- **Action item**
Set down exactly the lines below between the line holding "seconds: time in" and the line holding "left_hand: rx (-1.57", inclusive; no other line belongs in the answer.

Data segment section start

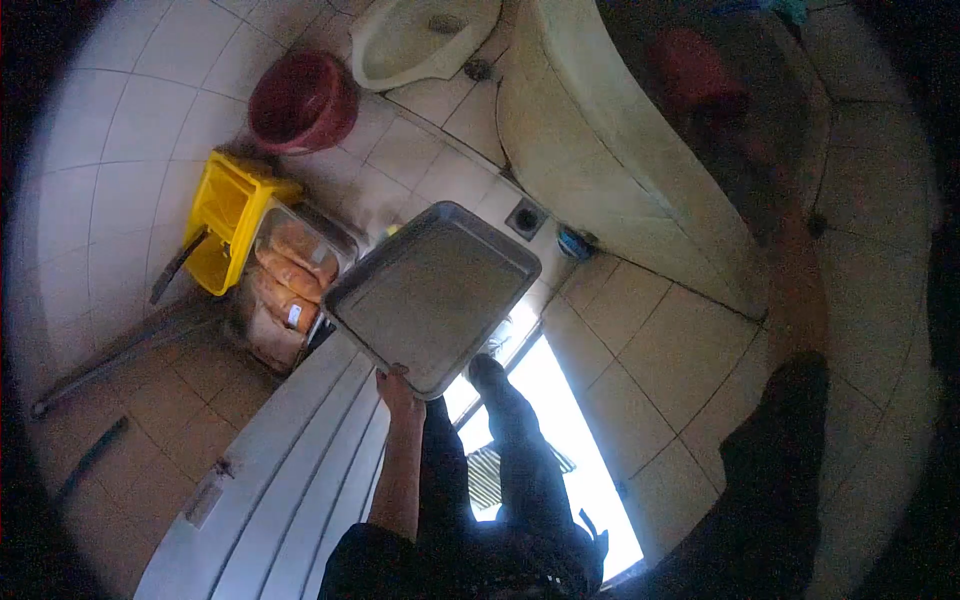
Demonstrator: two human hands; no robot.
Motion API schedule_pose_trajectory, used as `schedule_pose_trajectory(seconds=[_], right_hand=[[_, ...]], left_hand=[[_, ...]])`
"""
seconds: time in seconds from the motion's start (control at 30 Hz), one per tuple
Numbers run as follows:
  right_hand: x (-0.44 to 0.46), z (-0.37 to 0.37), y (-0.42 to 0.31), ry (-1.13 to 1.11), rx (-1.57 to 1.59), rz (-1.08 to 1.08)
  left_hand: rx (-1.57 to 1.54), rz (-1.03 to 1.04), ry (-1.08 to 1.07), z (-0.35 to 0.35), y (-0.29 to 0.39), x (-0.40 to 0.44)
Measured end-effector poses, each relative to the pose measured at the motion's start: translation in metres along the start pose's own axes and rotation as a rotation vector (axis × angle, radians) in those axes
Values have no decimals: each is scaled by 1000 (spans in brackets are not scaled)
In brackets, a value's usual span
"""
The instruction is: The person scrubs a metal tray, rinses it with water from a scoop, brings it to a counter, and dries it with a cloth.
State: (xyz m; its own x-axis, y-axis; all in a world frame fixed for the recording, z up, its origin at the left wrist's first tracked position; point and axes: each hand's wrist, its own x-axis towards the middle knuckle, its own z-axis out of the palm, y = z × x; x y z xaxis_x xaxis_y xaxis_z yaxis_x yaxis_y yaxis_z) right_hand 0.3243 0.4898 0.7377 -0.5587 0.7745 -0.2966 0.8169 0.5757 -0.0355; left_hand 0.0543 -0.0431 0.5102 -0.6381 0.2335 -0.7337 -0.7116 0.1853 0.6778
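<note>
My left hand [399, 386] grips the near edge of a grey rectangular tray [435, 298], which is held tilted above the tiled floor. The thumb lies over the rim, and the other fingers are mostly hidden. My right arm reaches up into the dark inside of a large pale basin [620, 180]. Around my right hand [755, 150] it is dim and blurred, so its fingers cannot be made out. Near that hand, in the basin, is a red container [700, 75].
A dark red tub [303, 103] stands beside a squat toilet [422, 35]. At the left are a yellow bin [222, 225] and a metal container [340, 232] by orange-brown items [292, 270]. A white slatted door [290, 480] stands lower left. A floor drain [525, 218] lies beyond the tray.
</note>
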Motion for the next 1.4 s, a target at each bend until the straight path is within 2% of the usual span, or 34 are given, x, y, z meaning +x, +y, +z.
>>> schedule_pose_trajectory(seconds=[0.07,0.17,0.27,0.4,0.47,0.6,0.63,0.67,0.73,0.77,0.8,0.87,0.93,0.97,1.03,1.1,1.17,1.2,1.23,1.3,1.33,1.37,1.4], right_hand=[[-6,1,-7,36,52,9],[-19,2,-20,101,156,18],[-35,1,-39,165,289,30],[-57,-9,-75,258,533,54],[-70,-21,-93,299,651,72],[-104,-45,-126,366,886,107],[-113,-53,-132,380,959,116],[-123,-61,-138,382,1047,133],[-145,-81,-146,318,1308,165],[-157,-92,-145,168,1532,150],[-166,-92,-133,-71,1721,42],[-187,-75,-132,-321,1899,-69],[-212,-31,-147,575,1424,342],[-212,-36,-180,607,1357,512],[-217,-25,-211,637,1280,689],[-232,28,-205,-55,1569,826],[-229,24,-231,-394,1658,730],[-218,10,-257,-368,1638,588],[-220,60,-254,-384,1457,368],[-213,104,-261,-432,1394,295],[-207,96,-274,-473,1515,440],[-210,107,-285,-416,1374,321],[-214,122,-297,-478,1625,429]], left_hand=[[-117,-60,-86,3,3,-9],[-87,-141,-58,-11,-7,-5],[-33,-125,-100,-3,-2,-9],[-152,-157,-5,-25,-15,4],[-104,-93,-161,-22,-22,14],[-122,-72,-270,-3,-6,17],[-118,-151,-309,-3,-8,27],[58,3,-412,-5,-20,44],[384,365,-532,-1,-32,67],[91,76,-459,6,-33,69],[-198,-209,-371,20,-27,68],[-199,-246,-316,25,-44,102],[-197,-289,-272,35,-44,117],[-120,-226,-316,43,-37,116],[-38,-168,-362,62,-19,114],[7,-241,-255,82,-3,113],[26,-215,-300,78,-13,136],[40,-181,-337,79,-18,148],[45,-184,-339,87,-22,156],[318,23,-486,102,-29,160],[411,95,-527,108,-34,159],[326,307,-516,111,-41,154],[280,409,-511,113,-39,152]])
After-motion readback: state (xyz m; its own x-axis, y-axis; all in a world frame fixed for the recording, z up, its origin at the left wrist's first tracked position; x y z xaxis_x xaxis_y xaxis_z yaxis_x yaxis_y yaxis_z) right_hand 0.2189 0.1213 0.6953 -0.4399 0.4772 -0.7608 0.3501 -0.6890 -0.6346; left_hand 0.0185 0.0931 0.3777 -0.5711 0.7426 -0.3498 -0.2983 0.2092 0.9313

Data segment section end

- **Answer**
seconds: time in seconds from the motion's start (control at 30 Hz), one per tuple
Numbers run as follows:
  right_hand: x (-0.44 to 0.46), z (-0.37 to 0.37), y (-0.42 to 0.31), ry (-1.13 to 1.11), rx (-1.57 to 1.59), rz (-1.08 to 1.08)
  left_hand: rx (-1.57 to 1.54), rz (-1.03 to 1.04), ry (-1.08 to 1.07), z (-0.35 to 0.35), y (-0.29 to 0.39), x (-0.40 to 0.44)

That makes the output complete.